Burnett recovers from poor beginning, but Yanks can’t hold off AngelsBy
At the beginning of the game it was clear that Burnett didn’t have his best stuff. I can remember having written that very line on many occasions last year, so it’s something we’ve grown used to. Bad A.J. some call it, though truly Bad A.J. came out for only one inning. After a 21-pitch, one-run first inning and a 21-pitch, three-run third inning Burnett needed just 33 pitches to get through the next three innings, during which he held the Angels scoreless. With his pitch count at just 90 he was able to start the seventh, but couldn’t finish it.
Biggest Hit: Swisher ties it after Burnett surrenders the lead
The Yankees took a 3-1 lead in the third when Robinson Cano singled home Mark Teixeira. That resulted in the nasty collision you see above. A.J. Burnett didn’t seem like he had a lot, but the Yankees offense had done some damage against Ervin Santana. The inning end there, which we’ll get to in a second, but in the bottom of that inning Burnett gave it all back and more. By the end of the inning the Angels had taken the lead.
Curtis Granderson struck out to open the fourth, but two pitches later Nick Swisher tied the game. It wasn’t a very good pitch, and Swish took advantage, hitting it just to the left of the tall wall in right-center. The homer tied the game and it would stay that way for the next four innings.
Biggest Pitch: Joba serves up a meatball
With their 2-3-4 hitters due up in the ninth the Yankees needed to keep the score tied in the bottom of the eighth. Joe Girardi turned to his setup man, Joba Chamberlain, but the move backfired. On a 2-1 count he delivered a very hittable fastball to Hideki Matsu, who lined it to right for a single. Kendry Morales followed, and on a 1-1 pitch Joba hung a slider, middle-in, and Morales got all of it. That gave the Angels a two run lead with just three outs to go.
Joba missed on a lot of pitches away to the following hitters. After a Juan Rivera single he managed to retire the next three hitters, though they all hit the ball reasonably well. It’s going to happen sometimes. Some games he’ll throw gas and dominate. Other games he just won’t have it. It’s part and parcel to pitching out of the bullpen, Non-Rivera Division. At least he didn’t blow a lead. Letting the go-ahead runs to score in a tie game is one thing. To have A.J. battle through his final few frames only for Joba to blow it would have been quite another.
A lot of those outside pitches were close, too, and with another ump maybe he gets one or two of them.
Biggest Blunder: Johnson can’t bring home two
Two innings after tying the game it looked like the Yankees were going to take the lead. The sixth started with a walk to Curtis Granderson and a HBP of Nick Swisher. Brett Gardner couldn’t get down a bunt, though, and the Angels got a free out. Derek Jeter nearly drove home the go-ahead run with a liner up the middle, but Ervin Santana got a piece of the ball, slowing it enough for Howie Kendrick to field and make the force at second.

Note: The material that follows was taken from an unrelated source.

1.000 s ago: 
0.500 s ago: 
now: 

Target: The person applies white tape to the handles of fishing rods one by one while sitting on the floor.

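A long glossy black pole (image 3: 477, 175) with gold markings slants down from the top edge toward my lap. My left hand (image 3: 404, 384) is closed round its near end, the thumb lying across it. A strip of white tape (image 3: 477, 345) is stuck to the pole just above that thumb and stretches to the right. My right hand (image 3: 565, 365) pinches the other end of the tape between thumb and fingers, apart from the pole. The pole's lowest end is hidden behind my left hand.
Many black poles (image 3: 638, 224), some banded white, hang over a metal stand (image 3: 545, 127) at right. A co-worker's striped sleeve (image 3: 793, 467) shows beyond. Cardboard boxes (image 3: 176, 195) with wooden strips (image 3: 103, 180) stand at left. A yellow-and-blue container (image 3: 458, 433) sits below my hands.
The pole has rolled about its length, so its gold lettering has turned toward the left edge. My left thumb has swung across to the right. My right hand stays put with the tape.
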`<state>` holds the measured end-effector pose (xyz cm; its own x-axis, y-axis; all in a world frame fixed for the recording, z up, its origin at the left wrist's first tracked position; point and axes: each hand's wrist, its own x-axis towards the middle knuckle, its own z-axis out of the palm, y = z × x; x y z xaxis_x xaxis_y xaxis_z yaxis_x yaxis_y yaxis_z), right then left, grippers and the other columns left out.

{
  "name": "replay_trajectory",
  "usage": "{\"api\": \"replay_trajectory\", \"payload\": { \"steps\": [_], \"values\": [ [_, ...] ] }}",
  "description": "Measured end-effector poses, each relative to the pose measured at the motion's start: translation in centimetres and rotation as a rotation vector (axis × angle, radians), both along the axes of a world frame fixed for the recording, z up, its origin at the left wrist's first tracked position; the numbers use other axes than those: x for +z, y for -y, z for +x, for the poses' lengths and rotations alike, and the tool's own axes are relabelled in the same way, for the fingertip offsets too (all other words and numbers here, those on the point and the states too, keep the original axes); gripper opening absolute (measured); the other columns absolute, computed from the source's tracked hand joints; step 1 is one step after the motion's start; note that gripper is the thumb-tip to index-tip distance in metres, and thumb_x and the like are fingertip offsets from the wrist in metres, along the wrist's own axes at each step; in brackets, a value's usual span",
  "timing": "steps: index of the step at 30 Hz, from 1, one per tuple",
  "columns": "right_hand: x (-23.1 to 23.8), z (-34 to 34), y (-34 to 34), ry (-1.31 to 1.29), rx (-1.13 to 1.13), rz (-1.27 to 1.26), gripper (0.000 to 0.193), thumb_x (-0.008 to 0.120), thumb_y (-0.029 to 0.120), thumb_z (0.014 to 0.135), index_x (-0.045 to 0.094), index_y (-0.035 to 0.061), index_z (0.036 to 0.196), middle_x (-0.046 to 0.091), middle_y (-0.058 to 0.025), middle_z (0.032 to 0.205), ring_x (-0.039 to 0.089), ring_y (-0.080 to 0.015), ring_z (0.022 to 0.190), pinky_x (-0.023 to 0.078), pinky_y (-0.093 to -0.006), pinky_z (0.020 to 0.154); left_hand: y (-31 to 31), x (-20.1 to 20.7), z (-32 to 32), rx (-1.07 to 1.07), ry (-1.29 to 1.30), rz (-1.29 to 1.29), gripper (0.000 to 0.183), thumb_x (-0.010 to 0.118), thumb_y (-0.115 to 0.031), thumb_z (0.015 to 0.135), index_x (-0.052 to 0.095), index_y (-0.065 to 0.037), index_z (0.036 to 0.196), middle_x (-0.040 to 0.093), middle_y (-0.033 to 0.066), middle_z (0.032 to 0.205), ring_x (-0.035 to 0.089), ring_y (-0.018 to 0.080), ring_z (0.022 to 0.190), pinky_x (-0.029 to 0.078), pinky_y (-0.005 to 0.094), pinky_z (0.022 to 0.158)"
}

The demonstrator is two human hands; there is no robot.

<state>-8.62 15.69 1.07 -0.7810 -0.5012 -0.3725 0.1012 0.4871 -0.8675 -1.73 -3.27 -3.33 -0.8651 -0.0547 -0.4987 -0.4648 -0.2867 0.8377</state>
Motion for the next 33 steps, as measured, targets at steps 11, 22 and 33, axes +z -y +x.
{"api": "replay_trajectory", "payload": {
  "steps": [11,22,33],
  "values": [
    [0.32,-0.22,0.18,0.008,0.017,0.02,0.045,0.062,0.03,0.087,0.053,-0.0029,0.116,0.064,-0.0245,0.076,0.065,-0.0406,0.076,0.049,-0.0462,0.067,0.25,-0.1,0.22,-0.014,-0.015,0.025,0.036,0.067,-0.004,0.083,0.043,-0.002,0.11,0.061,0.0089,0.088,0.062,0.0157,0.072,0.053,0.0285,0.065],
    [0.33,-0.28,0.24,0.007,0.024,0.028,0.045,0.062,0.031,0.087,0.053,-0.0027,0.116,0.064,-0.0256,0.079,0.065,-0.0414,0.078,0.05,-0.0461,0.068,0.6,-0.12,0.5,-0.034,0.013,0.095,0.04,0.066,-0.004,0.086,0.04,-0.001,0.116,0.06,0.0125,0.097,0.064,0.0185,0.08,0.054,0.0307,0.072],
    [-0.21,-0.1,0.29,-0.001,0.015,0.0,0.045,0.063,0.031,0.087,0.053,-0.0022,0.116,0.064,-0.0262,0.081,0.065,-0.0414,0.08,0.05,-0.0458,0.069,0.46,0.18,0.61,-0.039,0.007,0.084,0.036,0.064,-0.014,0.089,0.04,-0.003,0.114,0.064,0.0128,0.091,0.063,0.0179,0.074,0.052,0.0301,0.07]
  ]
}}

Instead of runners on first and second with one out and a lead, the Yankees had runners on first and third with two outs in a tie game. Nick Johnson, who singled in the fourth, had a chance but did not deliver. He did work a good at-bat, a full-count on eight pitches, but rolled over a low and outside changeup and grounded out to second. That certainly would have changed the tone of the game. The Yanks didn’t get much going after that.
Joba. Not that it was particularly frustrating. As I said before, relievers blow games. It was more frustration at the Yanks offense, really, for blowing that chance in the sixth. Also for blowing a second and third with two outs opportunity in the third.
The bottom of the third. Again, it was Burnett’s only bad inning, and I was pleased with his ability to settle down and maneuver the Angels’ lineup without his A game. Any inning where a pitcher gives back a newly minted lead is going to be frustrating, though.
Gardner’s first extra base hit of the year was particularly pretty. It’s exactly what a hitter like him is supposed to do. Making the moment further joyous was Jeter’s follow-up double.
Swisher’s homer, not just because it tied the game, but because he’s been hitting the ball so hard lately and has found little luck. This one was a long time coming.
I like this type of graph. It deviates from the middle, but it often returns. If it were mirrored I would have liked it more.
FanGraphs has the player-by-player breakdown.
It’s another FOX affair tomorrow afternoon, a 4:10 p.m. start. Andy Pettitte goes for the Yanks, while Joel Pineiro, who shut down the Yankees last week, goes for the Angels.